■ **TASK OBJECTIVE**:
Look for "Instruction" in the listing below. Gather each line that contains it.

■ **SUPPLIED RECORDS**:
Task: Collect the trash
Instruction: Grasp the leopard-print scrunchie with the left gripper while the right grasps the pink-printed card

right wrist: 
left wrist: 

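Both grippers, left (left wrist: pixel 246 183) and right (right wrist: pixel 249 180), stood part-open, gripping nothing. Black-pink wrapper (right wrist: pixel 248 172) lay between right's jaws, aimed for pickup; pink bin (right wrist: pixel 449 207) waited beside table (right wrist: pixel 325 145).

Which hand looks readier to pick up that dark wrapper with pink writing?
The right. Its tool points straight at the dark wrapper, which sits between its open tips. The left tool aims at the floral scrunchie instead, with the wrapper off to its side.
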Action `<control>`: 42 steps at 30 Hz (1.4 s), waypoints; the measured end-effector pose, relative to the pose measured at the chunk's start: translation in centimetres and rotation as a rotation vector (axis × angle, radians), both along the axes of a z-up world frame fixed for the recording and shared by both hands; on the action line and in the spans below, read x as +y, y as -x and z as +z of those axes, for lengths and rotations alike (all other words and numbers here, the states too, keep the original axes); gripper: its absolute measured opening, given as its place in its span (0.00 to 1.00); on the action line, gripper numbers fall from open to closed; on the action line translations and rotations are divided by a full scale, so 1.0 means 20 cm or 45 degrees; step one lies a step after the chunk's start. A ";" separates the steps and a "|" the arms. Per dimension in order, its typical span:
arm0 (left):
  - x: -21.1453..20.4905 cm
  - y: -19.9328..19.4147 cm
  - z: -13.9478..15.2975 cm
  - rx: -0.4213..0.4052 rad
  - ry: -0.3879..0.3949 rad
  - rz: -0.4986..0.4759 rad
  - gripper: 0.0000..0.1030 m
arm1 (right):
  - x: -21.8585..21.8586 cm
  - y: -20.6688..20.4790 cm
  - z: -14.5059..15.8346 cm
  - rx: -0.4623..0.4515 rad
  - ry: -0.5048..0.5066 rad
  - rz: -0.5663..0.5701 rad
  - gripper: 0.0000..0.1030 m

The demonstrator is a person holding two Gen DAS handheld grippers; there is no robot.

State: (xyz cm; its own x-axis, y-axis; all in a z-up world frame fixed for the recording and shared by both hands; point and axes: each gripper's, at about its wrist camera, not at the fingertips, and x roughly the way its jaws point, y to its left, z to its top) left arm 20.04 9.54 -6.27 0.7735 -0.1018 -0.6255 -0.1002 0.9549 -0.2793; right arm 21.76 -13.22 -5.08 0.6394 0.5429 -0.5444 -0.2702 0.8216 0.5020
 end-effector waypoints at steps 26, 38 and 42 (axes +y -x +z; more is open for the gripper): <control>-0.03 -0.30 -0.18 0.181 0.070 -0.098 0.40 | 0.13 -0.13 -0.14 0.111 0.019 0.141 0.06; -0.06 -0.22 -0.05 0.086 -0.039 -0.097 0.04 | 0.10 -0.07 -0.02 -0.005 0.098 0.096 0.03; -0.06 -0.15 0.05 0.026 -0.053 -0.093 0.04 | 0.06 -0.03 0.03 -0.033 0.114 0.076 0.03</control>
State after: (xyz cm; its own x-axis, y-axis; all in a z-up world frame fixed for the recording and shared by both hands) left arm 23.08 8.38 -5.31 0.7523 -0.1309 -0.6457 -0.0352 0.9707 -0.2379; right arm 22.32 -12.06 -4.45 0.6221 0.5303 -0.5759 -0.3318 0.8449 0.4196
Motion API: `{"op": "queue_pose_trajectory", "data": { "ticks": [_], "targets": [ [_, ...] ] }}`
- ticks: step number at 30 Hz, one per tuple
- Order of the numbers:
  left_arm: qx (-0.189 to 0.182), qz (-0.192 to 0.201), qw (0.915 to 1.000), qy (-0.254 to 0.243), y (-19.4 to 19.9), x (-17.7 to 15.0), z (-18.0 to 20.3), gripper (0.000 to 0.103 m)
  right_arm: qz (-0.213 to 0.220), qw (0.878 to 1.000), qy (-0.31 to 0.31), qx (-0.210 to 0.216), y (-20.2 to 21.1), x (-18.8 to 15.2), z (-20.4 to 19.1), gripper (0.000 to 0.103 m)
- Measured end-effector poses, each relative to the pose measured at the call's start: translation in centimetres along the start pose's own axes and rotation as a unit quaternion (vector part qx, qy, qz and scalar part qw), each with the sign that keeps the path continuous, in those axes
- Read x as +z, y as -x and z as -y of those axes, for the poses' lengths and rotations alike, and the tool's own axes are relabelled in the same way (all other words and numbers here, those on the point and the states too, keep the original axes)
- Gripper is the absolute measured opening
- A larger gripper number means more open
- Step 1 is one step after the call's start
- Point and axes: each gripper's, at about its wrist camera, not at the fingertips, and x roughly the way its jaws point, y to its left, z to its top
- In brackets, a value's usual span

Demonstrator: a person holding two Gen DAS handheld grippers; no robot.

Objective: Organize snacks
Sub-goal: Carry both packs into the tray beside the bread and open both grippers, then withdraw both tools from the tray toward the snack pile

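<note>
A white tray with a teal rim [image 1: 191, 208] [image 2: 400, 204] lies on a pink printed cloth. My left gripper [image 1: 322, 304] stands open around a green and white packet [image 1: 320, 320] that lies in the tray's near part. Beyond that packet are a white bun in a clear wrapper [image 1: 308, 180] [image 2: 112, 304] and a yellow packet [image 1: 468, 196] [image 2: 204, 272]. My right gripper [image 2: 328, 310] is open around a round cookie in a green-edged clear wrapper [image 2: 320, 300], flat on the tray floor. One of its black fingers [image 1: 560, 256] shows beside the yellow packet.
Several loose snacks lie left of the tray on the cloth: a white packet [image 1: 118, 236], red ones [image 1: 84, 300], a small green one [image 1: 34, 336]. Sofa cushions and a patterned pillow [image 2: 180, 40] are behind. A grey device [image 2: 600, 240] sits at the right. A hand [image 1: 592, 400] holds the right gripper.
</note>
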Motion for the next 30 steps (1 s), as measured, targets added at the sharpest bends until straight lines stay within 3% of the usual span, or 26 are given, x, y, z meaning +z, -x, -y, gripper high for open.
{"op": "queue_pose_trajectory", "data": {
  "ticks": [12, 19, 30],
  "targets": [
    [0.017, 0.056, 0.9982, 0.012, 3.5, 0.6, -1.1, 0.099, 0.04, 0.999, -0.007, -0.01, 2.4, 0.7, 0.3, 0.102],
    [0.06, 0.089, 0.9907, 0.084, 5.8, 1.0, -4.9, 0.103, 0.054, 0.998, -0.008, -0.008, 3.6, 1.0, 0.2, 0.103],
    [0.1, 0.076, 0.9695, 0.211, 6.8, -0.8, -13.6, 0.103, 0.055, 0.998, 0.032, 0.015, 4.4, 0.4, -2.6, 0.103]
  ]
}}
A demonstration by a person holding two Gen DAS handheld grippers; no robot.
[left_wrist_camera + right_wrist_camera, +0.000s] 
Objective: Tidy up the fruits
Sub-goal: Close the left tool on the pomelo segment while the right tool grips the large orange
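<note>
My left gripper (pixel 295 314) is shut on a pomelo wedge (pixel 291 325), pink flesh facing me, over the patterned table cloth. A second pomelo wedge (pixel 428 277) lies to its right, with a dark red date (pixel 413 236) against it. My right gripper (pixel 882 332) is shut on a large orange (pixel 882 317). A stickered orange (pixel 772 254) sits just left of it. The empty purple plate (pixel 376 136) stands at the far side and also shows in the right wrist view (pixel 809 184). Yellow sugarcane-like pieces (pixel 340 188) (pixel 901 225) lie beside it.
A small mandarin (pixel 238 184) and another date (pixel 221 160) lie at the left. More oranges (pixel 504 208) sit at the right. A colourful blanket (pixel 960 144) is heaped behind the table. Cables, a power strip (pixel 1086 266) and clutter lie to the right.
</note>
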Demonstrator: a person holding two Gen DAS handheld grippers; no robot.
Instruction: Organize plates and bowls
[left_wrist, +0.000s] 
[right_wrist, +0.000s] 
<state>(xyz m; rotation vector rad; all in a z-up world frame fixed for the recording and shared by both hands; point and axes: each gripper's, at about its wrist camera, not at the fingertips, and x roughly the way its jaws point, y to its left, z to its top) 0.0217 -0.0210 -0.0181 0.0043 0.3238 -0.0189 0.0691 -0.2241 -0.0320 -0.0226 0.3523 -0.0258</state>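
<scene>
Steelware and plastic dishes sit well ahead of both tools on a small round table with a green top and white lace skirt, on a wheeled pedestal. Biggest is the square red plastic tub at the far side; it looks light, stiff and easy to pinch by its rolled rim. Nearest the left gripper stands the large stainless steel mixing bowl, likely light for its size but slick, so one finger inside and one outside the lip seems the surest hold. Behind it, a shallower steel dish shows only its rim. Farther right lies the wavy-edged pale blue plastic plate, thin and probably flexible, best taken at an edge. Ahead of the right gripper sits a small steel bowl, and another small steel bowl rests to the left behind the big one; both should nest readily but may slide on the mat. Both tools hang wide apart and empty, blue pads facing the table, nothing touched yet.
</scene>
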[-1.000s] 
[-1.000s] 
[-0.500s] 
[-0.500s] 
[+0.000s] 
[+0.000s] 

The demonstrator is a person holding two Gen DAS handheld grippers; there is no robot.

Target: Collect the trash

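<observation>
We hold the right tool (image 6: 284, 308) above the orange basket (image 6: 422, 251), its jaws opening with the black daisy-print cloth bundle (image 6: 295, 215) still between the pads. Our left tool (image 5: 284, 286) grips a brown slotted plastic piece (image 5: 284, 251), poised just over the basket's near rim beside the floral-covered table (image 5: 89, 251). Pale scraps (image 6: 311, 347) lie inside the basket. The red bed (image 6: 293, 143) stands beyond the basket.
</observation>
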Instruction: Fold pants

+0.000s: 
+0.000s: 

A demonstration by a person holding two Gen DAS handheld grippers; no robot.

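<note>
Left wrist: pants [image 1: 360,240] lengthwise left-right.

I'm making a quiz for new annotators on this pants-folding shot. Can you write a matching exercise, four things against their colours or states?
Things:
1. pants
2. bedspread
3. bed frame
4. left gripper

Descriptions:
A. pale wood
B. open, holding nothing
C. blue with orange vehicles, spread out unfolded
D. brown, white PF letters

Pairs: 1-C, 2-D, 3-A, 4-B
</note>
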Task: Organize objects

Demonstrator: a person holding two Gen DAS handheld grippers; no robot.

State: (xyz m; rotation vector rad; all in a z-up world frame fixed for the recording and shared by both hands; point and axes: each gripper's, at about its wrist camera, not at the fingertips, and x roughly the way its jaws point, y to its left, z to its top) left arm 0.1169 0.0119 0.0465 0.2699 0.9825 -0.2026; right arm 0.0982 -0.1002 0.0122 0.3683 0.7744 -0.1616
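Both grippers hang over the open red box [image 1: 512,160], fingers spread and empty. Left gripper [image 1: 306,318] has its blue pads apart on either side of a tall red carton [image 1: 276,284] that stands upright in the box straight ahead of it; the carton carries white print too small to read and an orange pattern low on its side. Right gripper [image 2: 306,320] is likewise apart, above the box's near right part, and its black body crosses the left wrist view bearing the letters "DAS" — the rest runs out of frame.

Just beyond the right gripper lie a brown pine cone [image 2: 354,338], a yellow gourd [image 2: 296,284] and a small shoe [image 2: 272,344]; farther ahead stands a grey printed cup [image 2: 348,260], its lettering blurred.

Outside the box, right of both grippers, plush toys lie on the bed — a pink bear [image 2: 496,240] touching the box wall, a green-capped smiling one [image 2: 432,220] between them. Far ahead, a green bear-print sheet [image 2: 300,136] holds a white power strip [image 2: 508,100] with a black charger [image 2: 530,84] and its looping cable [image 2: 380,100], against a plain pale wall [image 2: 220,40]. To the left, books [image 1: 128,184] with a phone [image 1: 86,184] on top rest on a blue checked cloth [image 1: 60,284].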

■ **OUTPUT OF THE EXERCISE**:
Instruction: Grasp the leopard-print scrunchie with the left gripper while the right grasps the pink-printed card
Instruction: Organize plates and bowls
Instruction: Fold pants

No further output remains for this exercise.